Merge branch 'master' of https://git.abstractnonsen.se/josia-notes/w23-logic-2

inputs/lecture_17.tex

@@ -0,0 +1,240 @@
+\lecture{17}{2023-12-18}{Large cardinals}
+
+
+\begin{definition}
+    \begin{itemize}
+        \item A cardinal $\kappa$ is called \vocab{weakly inaccessible}
+            iff $\kappa$ is uncountable,\footnote{dropping this we would get that $\aleph_0$ is inaccessible}
+            regular and $\forall \lambda < \kappa.~\lambda^+ < \kappa$.
+        \item A cardinal $\kappa$ is \vocab[inaccessible!strongly]{(strongly) inaccessible}
+            iff $\kappa$ is uncountable, regular
+            and $\forall \lambda < \kappa.~2^{\lambda} < \kappa$.
+    \end{itemize}
+\end{definition}
+\begin{remark}
+    Since $2^{\lambda} \ge \lambda^+$,
+    strongly inaccessible cardinals are weakly inaccessible.
+
+    If $\GCH$ holds, the notions coincide.
+\end{remark}
+
+\begin{theorem}
+    If $\kappa$ is inaccessible,
+    then $V_\kappa \models \ZFC$.\footnote{More formally $(V_{\kappa}, \in ) \models\ZFC$.}
+\end{theorem}
+\begin{proof}
+    Since $\kappa$ is regular, \AxRep works.
+    Since $2^{\lambda} < \kappa$,
+    \AxPow works.
+    The other axioms are trivial.
+    \todo{Exercise}
+\end{proof}
+\begin{corollary}
+    $\ZFC$ does not prove the existence of inaccessible
+    cardinals, unless $\ZFC$ is inconsistent.
+\end{corollary}
+\begin{proof}
+    If $\ZFC$ is consistent,
+    it can not prove that it is consistent.
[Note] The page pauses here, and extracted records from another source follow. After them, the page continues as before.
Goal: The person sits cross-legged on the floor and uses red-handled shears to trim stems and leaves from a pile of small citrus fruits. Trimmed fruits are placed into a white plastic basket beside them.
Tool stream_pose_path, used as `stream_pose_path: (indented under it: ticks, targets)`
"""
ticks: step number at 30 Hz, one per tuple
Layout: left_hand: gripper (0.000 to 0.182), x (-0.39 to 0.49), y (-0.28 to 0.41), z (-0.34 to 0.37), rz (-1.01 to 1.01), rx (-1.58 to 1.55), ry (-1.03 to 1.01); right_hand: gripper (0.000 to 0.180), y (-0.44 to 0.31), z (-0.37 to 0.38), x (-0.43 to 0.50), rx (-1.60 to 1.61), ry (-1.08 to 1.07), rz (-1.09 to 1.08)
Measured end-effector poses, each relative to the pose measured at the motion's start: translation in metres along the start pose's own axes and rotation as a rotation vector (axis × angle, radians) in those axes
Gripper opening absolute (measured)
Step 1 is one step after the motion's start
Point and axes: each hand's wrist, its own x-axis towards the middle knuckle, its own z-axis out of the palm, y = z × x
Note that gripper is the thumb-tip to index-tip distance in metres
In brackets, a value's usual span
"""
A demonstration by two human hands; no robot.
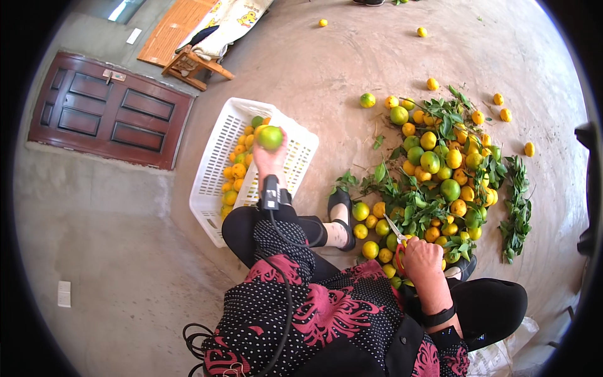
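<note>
My left hand [271, 162] is raised over a white slotted plastic crate [301, 153] and grips a mostly green citrus fruit [270, 137]. Yellow-orange and greenish citrus fruits [239, 170] lie in the crate, partly hidden by my left hand and wrist. In my right hand [423, 258] is a pair of red-handled scissors [401, 241], its blades pointing up and left at the near edge of a fruit pile. That pile of mixed green and orange citrus [429, 161], with leafy twigs [419, 207] among it, spreads on the floor in front of me.
Loose fruits [432, 84] are scattered beyond the pile. A row of leafy cuttings [514, 212] lies to its right. My shoe [347, 221] stands between crate and pile. A cable [287, 301] runs from my left wrist. Wooden furniture [191, 68] stands by the wall near a door [110, 110].
</note>
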Motion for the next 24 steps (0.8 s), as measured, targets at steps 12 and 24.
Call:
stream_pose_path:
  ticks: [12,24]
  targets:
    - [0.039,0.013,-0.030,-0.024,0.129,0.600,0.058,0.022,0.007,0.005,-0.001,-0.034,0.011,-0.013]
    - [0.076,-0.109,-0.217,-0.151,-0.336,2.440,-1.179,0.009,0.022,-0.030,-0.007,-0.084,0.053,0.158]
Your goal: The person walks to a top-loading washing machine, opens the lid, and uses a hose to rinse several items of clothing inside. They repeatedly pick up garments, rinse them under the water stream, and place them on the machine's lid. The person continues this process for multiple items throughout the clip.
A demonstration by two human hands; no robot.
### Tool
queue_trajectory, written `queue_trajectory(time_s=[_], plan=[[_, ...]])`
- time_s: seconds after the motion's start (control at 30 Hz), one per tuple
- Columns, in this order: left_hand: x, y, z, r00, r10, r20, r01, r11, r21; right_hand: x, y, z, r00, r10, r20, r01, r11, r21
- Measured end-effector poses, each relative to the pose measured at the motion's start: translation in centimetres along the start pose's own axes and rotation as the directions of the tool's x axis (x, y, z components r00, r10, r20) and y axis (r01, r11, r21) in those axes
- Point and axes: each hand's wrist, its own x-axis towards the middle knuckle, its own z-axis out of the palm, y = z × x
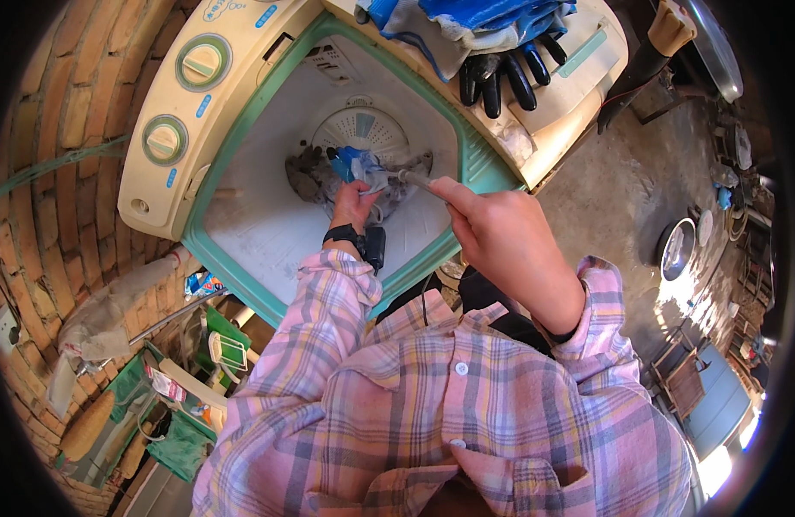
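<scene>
My left hand (353, 210), with a black band on its wrist, pinches a blue and white glove (358, 165) inside the tub of a washing machine (255, 213). My right hand (501, 223) grips a thin rod-like tool (418, 179) over the tub's right side; the tool's tip reaches to the glove, and its kind cannot be told. Greyish wet gloves or cloths (307, 174) lie at the tub's bottom, beside the round perforated plate (360, 132). A pile of blue, grey and black coated gloves (494, 39) rests on the machine's lid at the top.
A control panel with knobs (203, 63) runs along the tub's left, against a brick wall (61, 129). At lower left stands a green crate (122, 388) with assorted items. A metal basin (676, 250) sits on the concrete floor at right.
</scene>
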Motion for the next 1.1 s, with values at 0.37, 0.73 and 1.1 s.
queue_trajectory(time_s=[0.37, 0.73, 1.1], plan=[[0.0, -1.1, -1.4, 0.988, 0.137, -0.065, -0.121, 0.971, 0.204, 0.2, 1.3, 1.1, 0.999, 0.046, 0.0, -0.046, 0.999, -0.002], [-0.7, 1.4, 0.2, 1.0, 0.011, -0.025, -0.002, 0.946, 0.324, 0.1, 2.1, 0.9, 0.995, 0.099, -0.014, -0.099, 0.995, 0.0], [0.5, 5.0, -0.1, 0.991, -0.042, -0.126, 0.117, 0.72, 0.684, -0.5, 2.4, 0.9, 0.997, 0.078, 0.005, -0.078, 0.996, 0.033]])
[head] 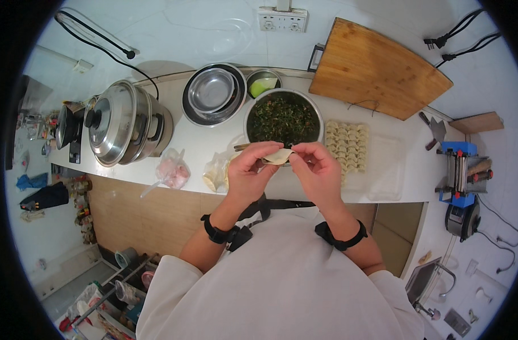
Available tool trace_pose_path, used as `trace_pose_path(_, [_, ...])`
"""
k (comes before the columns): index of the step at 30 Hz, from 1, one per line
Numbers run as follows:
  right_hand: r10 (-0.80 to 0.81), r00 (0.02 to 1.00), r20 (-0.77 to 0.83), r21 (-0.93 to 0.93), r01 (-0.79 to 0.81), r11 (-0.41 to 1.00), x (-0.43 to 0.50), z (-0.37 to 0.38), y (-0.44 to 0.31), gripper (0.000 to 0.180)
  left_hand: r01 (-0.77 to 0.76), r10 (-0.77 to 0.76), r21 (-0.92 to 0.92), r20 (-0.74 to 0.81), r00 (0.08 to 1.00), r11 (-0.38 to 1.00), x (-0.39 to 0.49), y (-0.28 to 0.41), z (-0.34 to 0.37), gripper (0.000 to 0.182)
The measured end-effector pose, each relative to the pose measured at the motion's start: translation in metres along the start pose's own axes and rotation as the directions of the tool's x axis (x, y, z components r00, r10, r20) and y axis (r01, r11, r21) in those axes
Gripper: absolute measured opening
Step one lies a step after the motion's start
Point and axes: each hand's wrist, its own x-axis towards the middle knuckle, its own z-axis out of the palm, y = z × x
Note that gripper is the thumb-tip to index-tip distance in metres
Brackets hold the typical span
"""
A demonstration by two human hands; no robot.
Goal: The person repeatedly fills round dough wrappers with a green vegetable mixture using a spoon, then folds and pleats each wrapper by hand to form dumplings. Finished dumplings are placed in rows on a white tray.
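Between my two hands is a folded dumpling, a pale wrapper bent into a half-moon. The fingertips of my left hand pinch its left end, and those of my right hand grip the right end. Just beyond them stands a steel bowl of chopped dark-green filling. Wooden chopsticks show at the bowl's near left, partly hidden by my left hand. To the right, rows of finished dumplings sit on a clear plastic tray. A plastic bag of round wrappers lies beside my left hand.
A multi-tier steel steamer and a bag of pinkish contents are at left. Nested metal bowls and a small bowl with a green piece stand behind. A wooden board leans on the wall; a cleaver lies right.
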Motion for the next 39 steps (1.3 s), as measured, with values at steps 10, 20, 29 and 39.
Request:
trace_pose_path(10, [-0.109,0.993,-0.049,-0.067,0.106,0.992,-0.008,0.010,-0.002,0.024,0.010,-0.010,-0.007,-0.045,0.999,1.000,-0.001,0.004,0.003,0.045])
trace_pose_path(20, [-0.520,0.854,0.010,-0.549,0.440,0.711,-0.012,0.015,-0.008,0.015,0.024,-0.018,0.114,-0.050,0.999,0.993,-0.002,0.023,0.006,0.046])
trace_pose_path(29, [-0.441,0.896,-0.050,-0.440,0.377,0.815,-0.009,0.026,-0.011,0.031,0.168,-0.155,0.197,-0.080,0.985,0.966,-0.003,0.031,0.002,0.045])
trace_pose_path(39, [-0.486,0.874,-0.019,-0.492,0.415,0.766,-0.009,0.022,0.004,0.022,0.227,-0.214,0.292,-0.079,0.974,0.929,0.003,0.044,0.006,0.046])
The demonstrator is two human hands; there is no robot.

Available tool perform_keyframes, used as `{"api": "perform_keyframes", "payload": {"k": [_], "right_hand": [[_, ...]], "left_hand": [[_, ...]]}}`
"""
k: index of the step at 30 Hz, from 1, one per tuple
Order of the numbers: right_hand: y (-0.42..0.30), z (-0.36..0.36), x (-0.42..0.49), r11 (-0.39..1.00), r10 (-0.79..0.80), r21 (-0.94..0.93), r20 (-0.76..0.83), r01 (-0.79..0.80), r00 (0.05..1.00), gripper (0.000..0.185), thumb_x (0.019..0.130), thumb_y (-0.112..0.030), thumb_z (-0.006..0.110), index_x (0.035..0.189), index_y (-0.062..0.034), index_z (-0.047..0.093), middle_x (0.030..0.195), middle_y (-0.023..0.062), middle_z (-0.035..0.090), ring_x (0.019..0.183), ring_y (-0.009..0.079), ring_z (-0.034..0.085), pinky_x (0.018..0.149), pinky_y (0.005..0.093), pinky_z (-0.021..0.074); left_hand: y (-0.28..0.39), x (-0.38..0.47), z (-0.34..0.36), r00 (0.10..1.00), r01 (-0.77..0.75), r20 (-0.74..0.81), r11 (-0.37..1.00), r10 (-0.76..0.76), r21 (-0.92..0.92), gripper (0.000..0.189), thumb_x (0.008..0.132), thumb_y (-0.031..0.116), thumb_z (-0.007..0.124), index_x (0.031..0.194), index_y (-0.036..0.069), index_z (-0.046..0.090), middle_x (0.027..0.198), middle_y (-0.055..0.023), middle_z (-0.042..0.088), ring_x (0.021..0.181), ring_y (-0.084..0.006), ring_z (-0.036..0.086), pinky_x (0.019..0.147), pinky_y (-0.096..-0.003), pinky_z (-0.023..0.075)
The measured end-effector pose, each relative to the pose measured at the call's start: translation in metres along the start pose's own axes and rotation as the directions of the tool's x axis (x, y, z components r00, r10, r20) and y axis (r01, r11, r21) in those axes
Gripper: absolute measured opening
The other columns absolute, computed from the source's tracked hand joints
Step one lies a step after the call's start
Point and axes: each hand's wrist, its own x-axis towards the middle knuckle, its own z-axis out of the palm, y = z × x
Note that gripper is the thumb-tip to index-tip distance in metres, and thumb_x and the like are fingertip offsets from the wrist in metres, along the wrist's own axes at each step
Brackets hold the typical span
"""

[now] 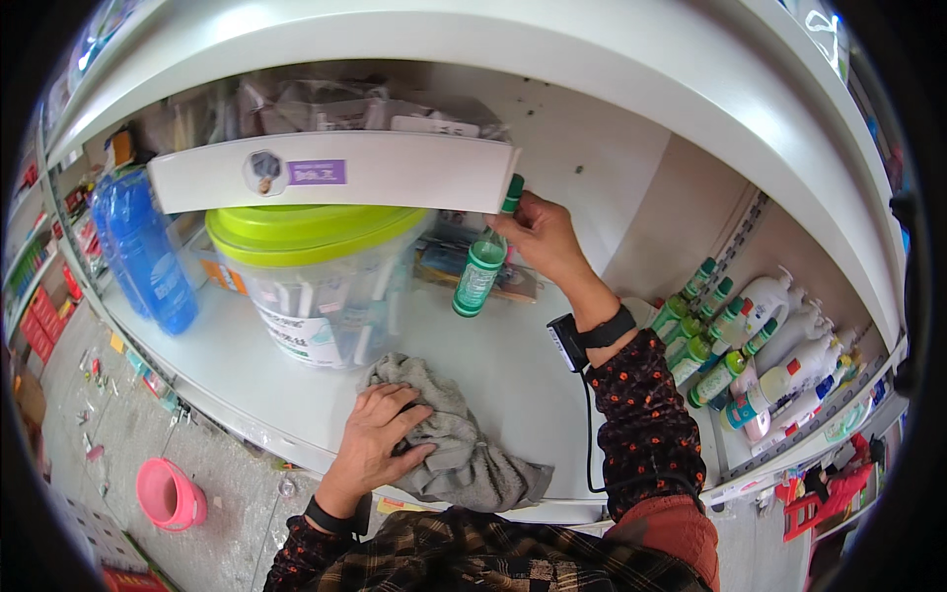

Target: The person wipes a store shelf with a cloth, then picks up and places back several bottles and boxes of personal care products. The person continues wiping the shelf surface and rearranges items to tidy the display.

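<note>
My right hand (544,229) grips a slim green bottle (479,275) by its neck, just under the green cap. The bottle tilts a little, its base at or just above the white shelf (533,355); I cannot tell whether it touches. Under my left hand (385,436) is a crumpled grey cloth (455,444), which lies near the shelf's front edge with the fingers spread on top of it. Just behind the cloth stands a clear plastic tub (318,296) with a lime-green lid (318,233). A white open box (414,170) of bagged goods sits over the lid.
Blue bottles (144,251) stand at the shelf's left end. To the right are several green bottles (692,348) and white pump bottles (803,362). Flat packets (481,277) lie at the back. A pink bucket (170,494) is on the floor, and an upper shelf (473,44) overhangs.
</note>
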Motion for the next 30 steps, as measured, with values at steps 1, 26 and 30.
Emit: {"api": "perform_keyframes", "payload": {"k": [1,26,30], "right_hand": [[0.006,0.014,0.004,0.999,-0.042,-0.003,-0.006,0.042,0.999,0.028,0.086,-0.023,0.076,0.101,-0.0002,0.070,0.081,0.0097,0.071,0.072,0.0169,0.063,0.070,0.0310,0.0507],[0.010,0.076,0.020,0.999,0.010,-0.032,0.101,-0.007,0.995,0.022,0.089,-0.017,0.074,0.095,0.0011,0.062,0.063,0.0016,0.057,0.047,0.0097,0.048,0.043,0.0275,0.0375],[0.008,0.073,0.013,0.993,0.064,-0.105,0.121,-0.052,0.991,0.033,0.087,-0.023,0.075,0.108,0.0001,0.066,0.075,0.0065,0.063,0.061,0.0161,0.056,0.055,0.0313,0.0436]], "left_hand": [[0.000,-0.001,0.000,1.000,-0.002,-0.002,1.000,0.002,-0.001,0.053,0.065,0.020,0.087,0.113,0.009,0.067,0.121,-0.0121,0.062,0.116,-0.0373,0.057,0.100,-0.0495,0.0430],[-0.003,-0.002,-0.001,1.000,-0.025,0.006,1.000,0.025,-0.004,0.052,0.067,0.020,0.086,0.114,0.009,0.066,0.121,-0.0115,0.061,0.119,-0.0357,0.057,0.102,-0.0491,0.0436],[-0.003,-0.003,0.000,1.000,-0.021,-0.005,1.000,0.021,-0.004,0.051,0.066,0.018,0.086,0.112,0.009,0.066,0.120,-0.0112,0.061,0.118,-0.0355,0.057,0.101,-0.0488,0.0443]]}}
+    In particular, it can not prove the existence of a model of $\ZFC$.
+\end{proof}
+
+\begin{definition}[Ulam]
+    A cardinal $\kappa > \aleph_0$ is \vocab{measurable} 
+    iff there is an ultrafilter $U$ on $\kappa$,
+    such that $U$ is not principal\footnote{%
+        i.e.~$\{\xi\}  \not\in U$ for all $\xi < \kappa$%
+    }
+    and
+    if $\theta < \kappa$
+    and $\{X_i : i < \theta\} \subseteq  U$,
+    then $\bigcap_{i < \theta} X_i \in U$
+\end{definition}
+
+\begin{goal}
+    We want to prove
+    that if $\kappa$ is measurable,
+    then $\kappa$ is inaccessible
+    and there are $\kappa$ many
+    inaccessible cardinals below $\kappa$
+    (i.e.~$\kappa$ is the $\kappa$\textsuperscript{th} inaccessible).
+\end{goal}
+\begin{theorem}
+    The following are equivalent:
+    \begin{enumerate}
+        \item $\kappa$ is a measurable cardinal.
+        \item There is an elementary embedding%
+            \footnote{Recall: $j\colon  V \to M$
+                is an \vocab{elementary embedding} iff $j''V = \{j(x) : x \in V\} \prec M$,
+                i.e.~for all formulae $\phi$ and $x_1,\ldots,x_k \in V$,
+                $V \models\phi(x_1,\ldots,x_u) \iff M \models\phi(j(x_1),\ldots,j(x_u))$.%
+            }
+            $j\colon  V \to M$ with $M$
+            transitive
+            such that $j\defon{\kappa} = \id$,
+            $j(\kappa) \neq \kappa$.
+    \end{enumerate}
+\end{theorem}
+\begin{proof}
+    2. $\implies$ 1.:
+    Fox $j\colon  V \to M$.
+    Let $U = \{X \subseteq  \kappa : \kappa \in j(X)\}$.
+    We need to show that $U$ is an ultrafilter:
+    \begin{itemize}
+        \item Let $X,Y \in U$.
+            Then $\kappa \in j(X) \cap j(Y)$.
+            We have $M \models j(X \cap Y) = j(X) \cap j(Y)$,
+            and thus $j(X \cap Y) = j(X) \cap j(Y)$.
+            It follows that $X \cap Y \in U$.
+        \item Let $X\in U$
+            and $X \subseteq  Y \subseteq  \kappa$.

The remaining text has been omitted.